BEGIN Records shown

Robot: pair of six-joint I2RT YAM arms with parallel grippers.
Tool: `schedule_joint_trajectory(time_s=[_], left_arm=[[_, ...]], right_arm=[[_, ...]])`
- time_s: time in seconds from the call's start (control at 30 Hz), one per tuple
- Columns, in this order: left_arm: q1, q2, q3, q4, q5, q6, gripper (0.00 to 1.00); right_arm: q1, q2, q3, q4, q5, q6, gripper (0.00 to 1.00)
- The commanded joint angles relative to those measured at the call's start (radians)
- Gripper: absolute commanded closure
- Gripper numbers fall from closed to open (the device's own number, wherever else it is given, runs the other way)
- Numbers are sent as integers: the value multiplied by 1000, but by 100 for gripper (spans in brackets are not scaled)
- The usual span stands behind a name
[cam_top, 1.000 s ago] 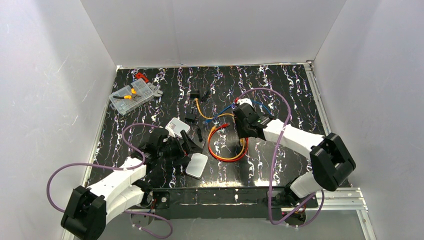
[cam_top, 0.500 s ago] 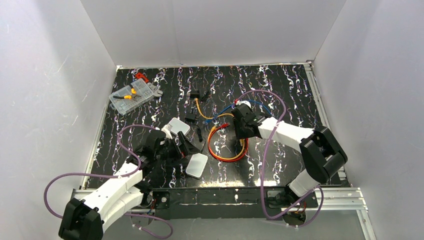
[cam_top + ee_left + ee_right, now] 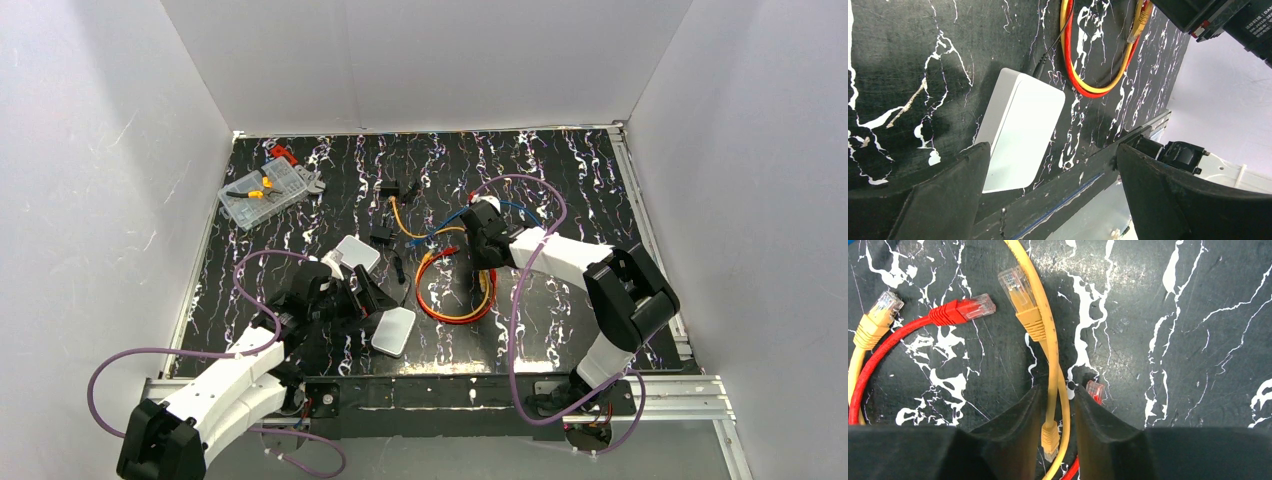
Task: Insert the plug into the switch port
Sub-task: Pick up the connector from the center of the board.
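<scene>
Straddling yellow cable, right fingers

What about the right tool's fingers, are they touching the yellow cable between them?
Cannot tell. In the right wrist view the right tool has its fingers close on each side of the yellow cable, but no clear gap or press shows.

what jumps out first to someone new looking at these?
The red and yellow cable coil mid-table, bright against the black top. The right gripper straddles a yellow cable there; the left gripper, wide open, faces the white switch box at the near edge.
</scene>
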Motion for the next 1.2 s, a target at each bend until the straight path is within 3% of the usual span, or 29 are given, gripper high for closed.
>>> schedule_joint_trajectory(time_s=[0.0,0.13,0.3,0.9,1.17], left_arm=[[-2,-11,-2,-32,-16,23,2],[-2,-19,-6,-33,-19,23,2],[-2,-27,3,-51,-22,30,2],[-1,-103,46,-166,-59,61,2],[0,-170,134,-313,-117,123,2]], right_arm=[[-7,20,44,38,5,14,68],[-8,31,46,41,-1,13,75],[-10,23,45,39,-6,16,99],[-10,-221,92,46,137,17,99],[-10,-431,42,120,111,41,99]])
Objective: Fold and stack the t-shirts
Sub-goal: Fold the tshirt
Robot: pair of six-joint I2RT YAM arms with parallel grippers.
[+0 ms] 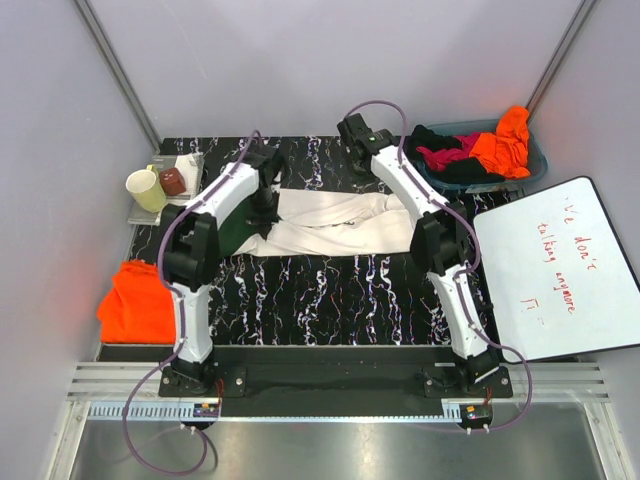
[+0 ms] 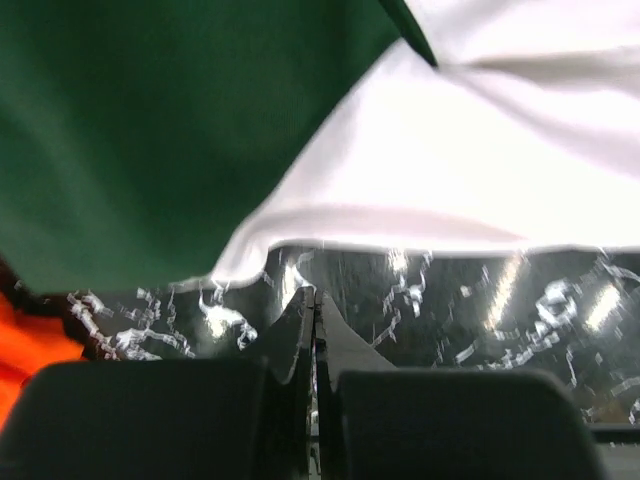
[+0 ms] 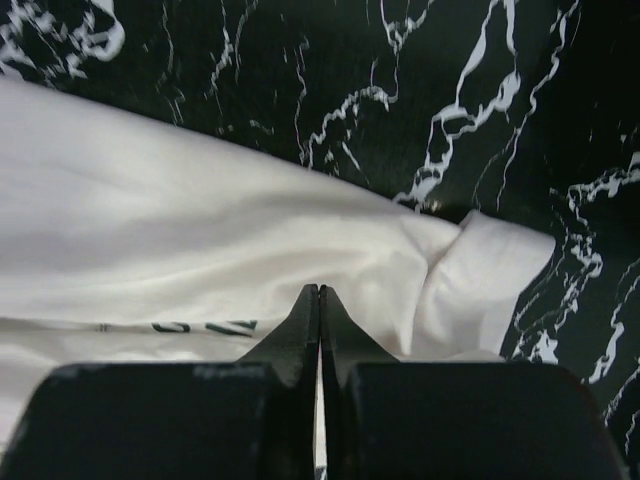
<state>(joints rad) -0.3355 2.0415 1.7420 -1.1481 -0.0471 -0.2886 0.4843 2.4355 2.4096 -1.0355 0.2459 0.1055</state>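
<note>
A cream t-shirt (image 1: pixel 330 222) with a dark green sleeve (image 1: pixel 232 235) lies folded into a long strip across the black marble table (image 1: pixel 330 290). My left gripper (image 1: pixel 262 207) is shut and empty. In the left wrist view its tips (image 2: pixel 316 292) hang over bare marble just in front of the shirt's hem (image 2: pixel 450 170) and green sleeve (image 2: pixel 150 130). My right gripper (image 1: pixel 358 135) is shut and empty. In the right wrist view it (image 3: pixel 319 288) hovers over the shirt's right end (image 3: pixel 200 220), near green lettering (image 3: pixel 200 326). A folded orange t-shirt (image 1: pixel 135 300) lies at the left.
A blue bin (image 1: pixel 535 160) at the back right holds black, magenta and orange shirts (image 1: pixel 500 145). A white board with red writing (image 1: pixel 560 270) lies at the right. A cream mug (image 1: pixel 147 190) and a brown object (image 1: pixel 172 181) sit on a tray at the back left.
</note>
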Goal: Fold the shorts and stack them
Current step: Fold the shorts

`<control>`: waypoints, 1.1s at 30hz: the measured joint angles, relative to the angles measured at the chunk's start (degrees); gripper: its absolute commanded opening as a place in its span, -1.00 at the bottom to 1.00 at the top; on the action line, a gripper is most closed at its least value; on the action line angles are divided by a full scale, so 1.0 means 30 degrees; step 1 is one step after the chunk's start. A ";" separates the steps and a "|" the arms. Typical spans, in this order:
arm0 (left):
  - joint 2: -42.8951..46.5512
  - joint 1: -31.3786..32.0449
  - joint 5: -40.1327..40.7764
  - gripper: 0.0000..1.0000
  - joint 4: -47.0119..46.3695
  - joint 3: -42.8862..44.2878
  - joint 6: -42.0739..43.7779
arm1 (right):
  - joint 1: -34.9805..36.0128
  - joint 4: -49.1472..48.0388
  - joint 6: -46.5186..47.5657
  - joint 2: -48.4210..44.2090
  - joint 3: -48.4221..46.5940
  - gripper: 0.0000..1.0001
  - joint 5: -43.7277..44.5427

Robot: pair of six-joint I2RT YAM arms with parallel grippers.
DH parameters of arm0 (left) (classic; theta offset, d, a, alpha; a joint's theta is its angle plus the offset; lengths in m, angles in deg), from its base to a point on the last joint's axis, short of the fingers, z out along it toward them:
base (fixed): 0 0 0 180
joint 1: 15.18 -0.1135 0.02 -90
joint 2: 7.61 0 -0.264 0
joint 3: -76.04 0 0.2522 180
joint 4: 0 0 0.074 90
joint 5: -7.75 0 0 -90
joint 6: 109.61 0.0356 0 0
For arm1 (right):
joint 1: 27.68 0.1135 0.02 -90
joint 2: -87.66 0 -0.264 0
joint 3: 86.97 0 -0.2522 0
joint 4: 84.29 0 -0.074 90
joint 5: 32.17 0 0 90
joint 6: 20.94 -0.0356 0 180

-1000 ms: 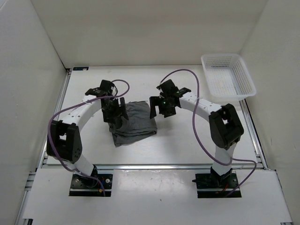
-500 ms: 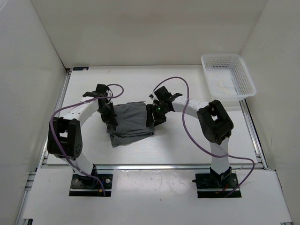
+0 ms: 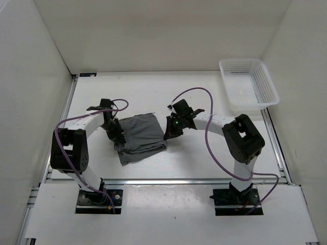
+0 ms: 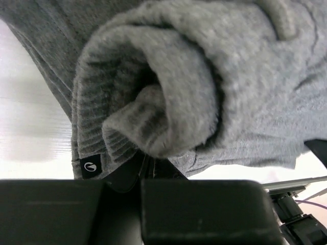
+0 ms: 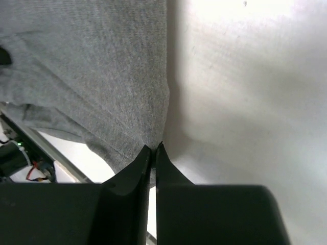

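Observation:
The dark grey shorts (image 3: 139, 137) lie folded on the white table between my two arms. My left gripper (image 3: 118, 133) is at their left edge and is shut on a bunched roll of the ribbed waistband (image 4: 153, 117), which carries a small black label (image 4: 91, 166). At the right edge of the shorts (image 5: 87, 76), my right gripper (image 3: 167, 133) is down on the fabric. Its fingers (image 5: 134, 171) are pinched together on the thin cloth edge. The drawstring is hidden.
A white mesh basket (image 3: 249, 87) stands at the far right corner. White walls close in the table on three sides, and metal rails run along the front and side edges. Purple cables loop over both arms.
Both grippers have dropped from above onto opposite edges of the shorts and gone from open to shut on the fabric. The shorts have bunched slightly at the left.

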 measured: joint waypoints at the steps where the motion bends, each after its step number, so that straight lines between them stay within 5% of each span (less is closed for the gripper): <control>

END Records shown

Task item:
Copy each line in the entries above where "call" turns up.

Solution to this task:
- time_s: time in seconds from the call's start (control at 30 Hz), one per tuple
- The commanded joint angles relative to those measured at the call's start (radians)

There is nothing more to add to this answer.